What to produce:
Take the entries that follow and return exactly the lines from the one holding "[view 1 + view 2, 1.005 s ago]" through the one holding "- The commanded", both included. Nothing else is needed.

(Records drawn from a dataset)

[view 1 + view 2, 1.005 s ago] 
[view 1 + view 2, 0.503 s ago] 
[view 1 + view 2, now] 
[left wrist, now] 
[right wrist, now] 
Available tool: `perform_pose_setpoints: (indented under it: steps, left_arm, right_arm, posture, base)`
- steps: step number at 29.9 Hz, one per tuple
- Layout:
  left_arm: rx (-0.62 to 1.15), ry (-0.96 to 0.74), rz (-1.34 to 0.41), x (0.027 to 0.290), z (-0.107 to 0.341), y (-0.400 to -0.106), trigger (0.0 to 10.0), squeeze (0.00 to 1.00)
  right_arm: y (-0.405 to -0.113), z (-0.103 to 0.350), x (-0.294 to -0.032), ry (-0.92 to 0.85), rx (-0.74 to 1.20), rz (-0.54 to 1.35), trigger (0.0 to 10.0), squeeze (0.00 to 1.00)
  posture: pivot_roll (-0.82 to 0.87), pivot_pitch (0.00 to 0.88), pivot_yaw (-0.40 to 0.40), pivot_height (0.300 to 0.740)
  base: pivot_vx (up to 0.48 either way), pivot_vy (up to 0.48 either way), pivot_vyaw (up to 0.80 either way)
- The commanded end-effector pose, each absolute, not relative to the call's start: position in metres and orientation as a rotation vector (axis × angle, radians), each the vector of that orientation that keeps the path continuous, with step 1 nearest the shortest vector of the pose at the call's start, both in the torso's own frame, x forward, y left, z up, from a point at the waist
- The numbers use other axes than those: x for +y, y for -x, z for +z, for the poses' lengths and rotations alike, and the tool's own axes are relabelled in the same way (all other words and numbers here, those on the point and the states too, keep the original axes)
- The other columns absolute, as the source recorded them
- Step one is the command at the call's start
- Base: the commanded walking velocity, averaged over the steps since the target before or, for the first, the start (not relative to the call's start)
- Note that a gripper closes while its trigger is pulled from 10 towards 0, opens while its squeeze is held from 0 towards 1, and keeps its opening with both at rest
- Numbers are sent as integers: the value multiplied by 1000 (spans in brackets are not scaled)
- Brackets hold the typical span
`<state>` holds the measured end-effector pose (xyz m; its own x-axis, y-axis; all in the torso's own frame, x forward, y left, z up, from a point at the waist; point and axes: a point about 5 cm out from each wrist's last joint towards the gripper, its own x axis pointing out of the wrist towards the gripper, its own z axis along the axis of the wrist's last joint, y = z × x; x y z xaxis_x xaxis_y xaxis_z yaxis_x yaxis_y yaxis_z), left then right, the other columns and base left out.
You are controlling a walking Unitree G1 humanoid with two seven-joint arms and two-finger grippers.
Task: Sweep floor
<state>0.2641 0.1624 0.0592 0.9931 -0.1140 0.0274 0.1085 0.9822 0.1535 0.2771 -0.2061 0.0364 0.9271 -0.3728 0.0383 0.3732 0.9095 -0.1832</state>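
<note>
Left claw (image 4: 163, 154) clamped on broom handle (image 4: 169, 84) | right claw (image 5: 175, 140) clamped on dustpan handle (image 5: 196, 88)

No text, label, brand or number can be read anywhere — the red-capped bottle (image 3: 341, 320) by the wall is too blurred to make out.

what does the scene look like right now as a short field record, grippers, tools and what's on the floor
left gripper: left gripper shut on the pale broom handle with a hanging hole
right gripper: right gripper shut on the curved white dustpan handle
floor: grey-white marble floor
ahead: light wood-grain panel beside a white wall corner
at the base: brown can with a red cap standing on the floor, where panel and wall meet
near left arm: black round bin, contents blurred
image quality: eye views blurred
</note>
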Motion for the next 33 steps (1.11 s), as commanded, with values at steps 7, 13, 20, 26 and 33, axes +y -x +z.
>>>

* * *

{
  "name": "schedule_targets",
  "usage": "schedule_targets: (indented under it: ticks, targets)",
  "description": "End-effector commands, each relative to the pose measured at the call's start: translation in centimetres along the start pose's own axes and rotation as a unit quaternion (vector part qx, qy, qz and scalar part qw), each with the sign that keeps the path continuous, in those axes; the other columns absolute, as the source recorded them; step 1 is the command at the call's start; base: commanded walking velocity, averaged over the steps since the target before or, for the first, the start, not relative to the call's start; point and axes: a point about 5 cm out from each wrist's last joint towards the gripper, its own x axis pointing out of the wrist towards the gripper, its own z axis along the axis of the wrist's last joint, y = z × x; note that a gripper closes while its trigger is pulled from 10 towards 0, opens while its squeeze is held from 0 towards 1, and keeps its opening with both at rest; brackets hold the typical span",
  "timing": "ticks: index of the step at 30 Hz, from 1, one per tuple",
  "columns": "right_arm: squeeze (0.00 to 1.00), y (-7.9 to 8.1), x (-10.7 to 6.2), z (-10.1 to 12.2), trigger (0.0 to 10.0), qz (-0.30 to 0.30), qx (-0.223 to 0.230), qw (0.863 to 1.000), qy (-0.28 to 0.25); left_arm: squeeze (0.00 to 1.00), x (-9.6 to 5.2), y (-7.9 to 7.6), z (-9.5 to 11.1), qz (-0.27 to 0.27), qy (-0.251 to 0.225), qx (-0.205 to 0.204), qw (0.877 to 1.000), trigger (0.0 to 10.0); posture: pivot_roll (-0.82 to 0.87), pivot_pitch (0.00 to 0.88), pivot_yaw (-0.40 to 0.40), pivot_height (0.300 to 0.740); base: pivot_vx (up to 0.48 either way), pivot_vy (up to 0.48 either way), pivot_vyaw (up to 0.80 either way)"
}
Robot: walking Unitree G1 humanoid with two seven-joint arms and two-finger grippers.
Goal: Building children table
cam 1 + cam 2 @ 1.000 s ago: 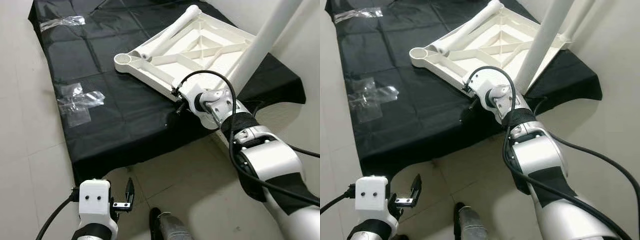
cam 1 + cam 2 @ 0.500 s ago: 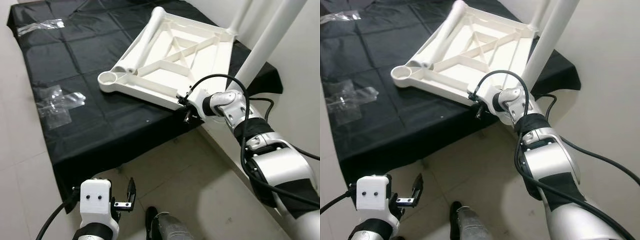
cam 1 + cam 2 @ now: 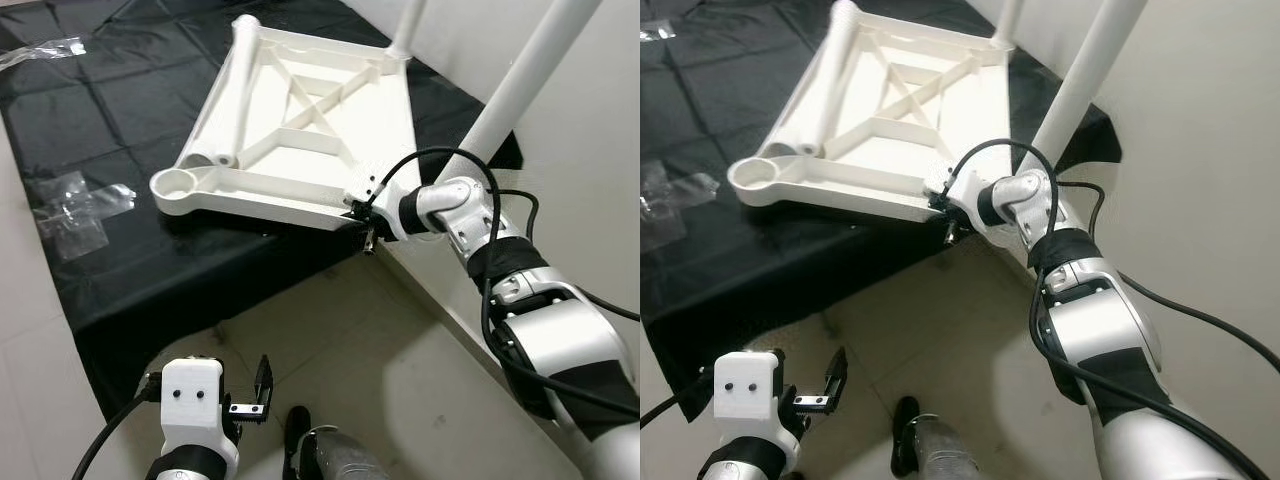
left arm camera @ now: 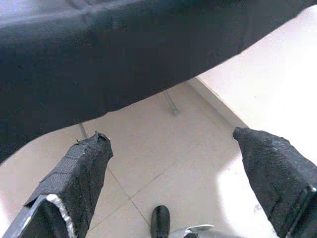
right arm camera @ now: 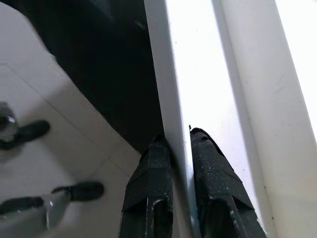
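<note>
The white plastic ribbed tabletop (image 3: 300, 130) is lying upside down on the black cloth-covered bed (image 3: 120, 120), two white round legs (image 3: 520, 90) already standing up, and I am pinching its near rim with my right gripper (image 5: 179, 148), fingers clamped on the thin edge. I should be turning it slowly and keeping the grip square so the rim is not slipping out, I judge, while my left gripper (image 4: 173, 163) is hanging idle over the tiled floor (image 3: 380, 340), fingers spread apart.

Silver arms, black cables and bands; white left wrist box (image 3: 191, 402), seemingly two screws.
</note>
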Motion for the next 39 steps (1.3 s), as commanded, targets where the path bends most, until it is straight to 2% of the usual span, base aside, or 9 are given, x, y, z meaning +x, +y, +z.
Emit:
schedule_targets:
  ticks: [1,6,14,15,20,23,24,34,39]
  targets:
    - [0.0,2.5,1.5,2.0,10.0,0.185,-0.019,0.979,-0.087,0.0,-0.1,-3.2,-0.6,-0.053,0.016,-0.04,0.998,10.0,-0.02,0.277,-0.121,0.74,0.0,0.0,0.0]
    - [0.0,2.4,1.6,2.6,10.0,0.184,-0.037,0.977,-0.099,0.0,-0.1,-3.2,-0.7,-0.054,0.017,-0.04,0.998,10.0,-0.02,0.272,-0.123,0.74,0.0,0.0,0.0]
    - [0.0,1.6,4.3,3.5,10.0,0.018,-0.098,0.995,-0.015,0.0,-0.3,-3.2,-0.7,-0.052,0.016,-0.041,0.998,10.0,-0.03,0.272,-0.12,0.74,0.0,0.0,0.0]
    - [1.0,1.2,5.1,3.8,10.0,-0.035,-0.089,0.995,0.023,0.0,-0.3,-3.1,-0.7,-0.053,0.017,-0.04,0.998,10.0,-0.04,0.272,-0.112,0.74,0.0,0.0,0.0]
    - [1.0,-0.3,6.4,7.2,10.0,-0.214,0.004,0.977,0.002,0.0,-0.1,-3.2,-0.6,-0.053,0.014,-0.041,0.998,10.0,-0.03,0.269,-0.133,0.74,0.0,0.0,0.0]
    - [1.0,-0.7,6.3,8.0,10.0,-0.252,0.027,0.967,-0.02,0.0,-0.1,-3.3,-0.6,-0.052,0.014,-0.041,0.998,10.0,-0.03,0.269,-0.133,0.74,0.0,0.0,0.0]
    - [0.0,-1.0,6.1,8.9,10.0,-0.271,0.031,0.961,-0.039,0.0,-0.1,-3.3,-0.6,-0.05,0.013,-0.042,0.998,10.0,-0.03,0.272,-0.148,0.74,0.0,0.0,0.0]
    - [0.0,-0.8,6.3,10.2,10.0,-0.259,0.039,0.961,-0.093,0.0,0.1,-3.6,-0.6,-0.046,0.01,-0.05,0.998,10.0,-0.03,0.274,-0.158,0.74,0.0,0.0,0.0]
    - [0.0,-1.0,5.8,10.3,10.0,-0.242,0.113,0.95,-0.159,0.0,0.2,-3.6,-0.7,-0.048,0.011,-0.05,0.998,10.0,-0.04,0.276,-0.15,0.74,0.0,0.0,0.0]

Answer box:
[view 1 + view 2, 1.005 s ago] 
[view 1 + view 2, 0.503 s ago] 
[view 1 + view 2, now] 
[left wrist, now] 
[right wrist, now] 
Available tool: `perform_pose_setpoints: (indented under it: steps, left_arm, right_arm, posture, base)`
- steps: step number at 29.9 Hz, one per tuple
- Layout:
  left_arm: rx (-0.62 to 1.15), ry (-0.96 to 0.74), rz (-1.34 to 0.41), x (0.027 to 0.290), z (-0.107 to 0.341), y (-0.400 to -0.106), trigger (0.0 to 10.0), squeeze (0.00 to 1.00)
  right_arm: y (-0.405 to -0.113), z (-0.103 to 0.350), x (-0.294 to -0.032), ry (-0.92 to 0.85), rx (-0.74 to 1.20), rz (-0.54 to 1.35), trigger (0.0 to 10.0), squeeze (0.00 to 1.00)
  posture: pivot_roll (-0.82 to 0.87), pivot_pitch (0.00 to 0.88), pivot_yaw (-0.40 to 0.40), pivot_height (0.300 to 0.740)
  base: pivot_vx (up to 0.48 either way), pivot_vy (up to 0.48 either way), pivot_vyaw (up to 0.80 either way)
- The commanded end-effector pose, each absolute, not relative to the call's start: position in metres and orientation as a rotation vector (axis × angle, radians), each the vector of that orientation that keeps the path continuous, with step 1 nearest the shortest vector of the pose at the call's start, both in the torso's own frame, x forward, y left, z up, from a point at the waist

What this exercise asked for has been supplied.